Die Jungs fahren rund 20, ich gerade mal neun km/h, doch irgendwann ist auch der längste Weg vorbei. "Die Profis schaffen hier 30", sagt Tom Ernstberger – unvorstellbar. Die langgezogene Abfahrt bis nach Eberstadt entschädigt für die Strapazen, auch bis Weinsberg geht es zügig voran.
Doch beim Anstieg in der Stadt – die B39 ist tabu – und über die Wanderwege zum Wartberg-Rundwanderweg in Heilbronn brennen die Oberschenkel bereits. Dabei folgt "das Beste" noch. Über die Armesündersteige geht es hinunter zur Karlstraße und zum Trappensee, wo der härteste Part bevorsteht – der Aufstieg zum Jägerhaus.
Heilbronn-Etappe der Deutschland-Tour endet in der Südstraße
"1730 Meter, 123 Höhenmeter und bis zu elf Prozent Steigung", sagt Schilling nüchtern. Und während die RSG-Fahrer die Steigung zügig hochklettern, machen meine Beine plötzlich nicht mehr mit. An der steilsten Stelle steige ich vom Rad, nach 200 Meter zu Fuß, geht es mehr schlecht als Recht auf den Gipfel – kurze Pause. Der Respekt vor den Kollegen steigt. Der Rest ist wieder Genuss.

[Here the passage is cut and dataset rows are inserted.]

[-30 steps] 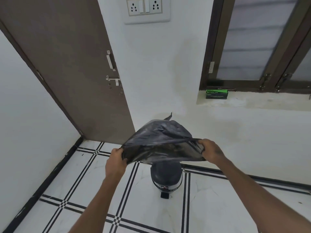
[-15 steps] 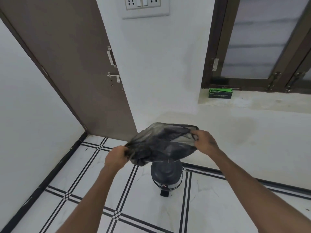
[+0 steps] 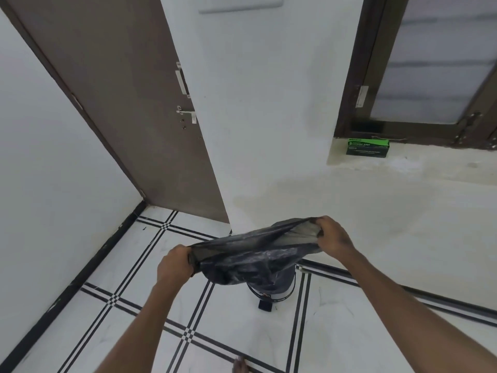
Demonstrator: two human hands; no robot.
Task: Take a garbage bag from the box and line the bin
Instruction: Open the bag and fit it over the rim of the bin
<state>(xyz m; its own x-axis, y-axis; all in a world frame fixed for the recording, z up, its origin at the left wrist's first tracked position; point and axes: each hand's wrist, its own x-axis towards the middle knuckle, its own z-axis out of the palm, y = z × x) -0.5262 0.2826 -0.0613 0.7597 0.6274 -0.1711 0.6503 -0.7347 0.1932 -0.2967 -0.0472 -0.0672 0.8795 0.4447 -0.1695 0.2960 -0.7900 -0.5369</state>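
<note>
I hold the black garbage bag [image 3: 250, 257] stretched between my two hands, just above the bin [image 3: 271, 288], which stands on the tiled floor [image 3: 134, 305] below the bag and is mostly hidden by it. My left hand [image 3: 174, 263] pinches the mouth's near edge in curled fingers on the bin's left side; my right hand [image 3: 333, 238] grips the far edge, fingers curled round the plastic, up and to the right of the bin. The green box [image 3: 368, 148] sits on the ledge [image 3: 430, 170] well behind the bin, under the window [image 3: 430, 63], so taking a bag out looks done. The mouth is only partly open, more a slit than a ring. What I judge is left: widen the mouth, lower the bag into the bin and fold its edge over the rim.
</note>
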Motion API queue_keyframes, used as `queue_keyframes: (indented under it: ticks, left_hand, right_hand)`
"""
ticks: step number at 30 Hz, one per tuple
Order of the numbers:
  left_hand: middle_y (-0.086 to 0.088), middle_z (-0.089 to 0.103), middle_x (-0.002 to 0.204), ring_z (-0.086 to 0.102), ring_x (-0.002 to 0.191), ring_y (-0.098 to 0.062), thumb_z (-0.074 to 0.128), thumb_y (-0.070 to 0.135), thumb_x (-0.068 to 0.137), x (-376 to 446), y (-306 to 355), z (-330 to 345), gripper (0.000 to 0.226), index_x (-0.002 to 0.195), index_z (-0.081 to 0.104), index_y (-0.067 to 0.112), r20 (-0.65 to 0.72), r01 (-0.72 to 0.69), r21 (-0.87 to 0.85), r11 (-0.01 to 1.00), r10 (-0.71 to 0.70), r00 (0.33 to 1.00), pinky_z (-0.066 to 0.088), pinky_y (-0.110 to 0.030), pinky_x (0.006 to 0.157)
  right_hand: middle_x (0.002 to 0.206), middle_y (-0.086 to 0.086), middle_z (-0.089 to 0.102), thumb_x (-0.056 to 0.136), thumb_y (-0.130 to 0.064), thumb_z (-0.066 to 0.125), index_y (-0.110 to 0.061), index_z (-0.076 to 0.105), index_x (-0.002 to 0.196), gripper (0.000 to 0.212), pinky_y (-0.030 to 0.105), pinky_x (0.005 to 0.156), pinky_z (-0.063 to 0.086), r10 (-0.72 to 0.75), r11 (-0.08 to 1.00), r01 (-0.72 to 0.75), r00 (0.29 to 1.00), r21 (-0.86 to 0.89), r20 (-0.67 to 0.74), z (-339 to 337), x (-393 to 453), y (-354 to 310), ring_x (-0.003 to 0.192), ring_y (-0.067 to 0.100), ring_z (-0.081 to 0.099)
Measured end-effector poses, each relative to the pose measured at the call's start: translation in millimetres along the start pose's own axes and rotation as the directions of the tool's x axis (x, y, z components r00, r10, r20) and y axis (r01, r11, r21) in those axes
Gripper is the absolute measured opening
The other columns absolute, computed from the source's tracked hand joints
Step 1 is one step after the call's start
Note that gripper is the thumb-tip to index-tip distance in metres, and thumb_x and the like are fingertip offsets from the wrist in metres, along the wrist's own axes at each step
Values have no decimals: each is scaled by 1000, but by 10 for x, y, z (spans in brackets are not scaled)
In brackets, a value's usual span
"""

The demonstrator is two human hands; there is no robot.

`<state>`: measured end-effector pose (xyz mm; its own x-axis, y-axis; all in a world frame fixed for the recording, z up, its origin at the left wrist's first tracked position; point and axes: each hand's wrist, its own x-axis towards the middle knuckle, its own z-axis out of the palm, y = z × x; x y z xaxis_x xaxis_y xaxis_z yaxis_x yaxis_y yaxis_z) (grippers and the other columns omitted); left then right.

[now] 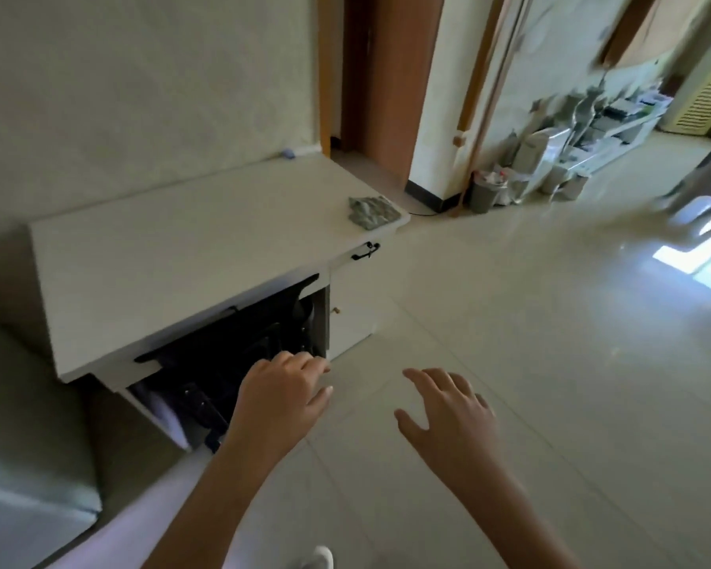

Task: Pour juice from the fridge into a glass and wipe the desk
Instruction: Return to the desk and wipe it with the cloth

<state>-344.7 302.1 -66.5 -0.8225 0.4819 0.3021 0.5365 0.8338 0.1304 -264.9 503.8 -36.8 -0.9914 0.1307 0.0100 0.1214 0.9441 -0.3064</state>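
A white desk (pixel 173 256) stands against the wall on the left. On its far right corner lies a crumpled grey cloth (pixel 372 212). My left hand (pixel 282 394) hovers in front of the desk's lower edge, fingers loosely curled and holding nothing. My right hand (pixel 448 408) is held out over the tiled floor with its fingers spread, also holding nothing. No fridge, juice or glass is in view.
A black chair (pixel 239 359) is tucked under the desk. A grey bin (pixel 483 193) and cluttered low shelves (pixel 600 133) line the far wall. A grey plastic chair (pixel 702 186) stands at the right. A wooden door frame (pixel 386 84) is behind the desk.
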Motion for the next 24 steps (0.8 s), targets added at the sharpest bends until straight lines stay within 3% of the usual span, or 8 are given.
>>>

Die langgezogene Abfahrt im Tempo in die Innenstadt, die Fahrt über Wollhaus- und Wilhelmstraße bis zur Südstraße, wo ein Hauch von Zielsprint spürbar wird. "Die Profis jagen hier mit 60 bis 70 ins Ziel", schätzt Oliver Volz. "Ich denke, dass ein Allrounder die Etappe gewinnt", sagt Jan Hoheneder an der Theresienwiese. Das ist in diesem Moment reichlich egal. Ich genieße einfach das gute Gefühl, meine persönliche Deutschland-Tour gemeistert zu haben.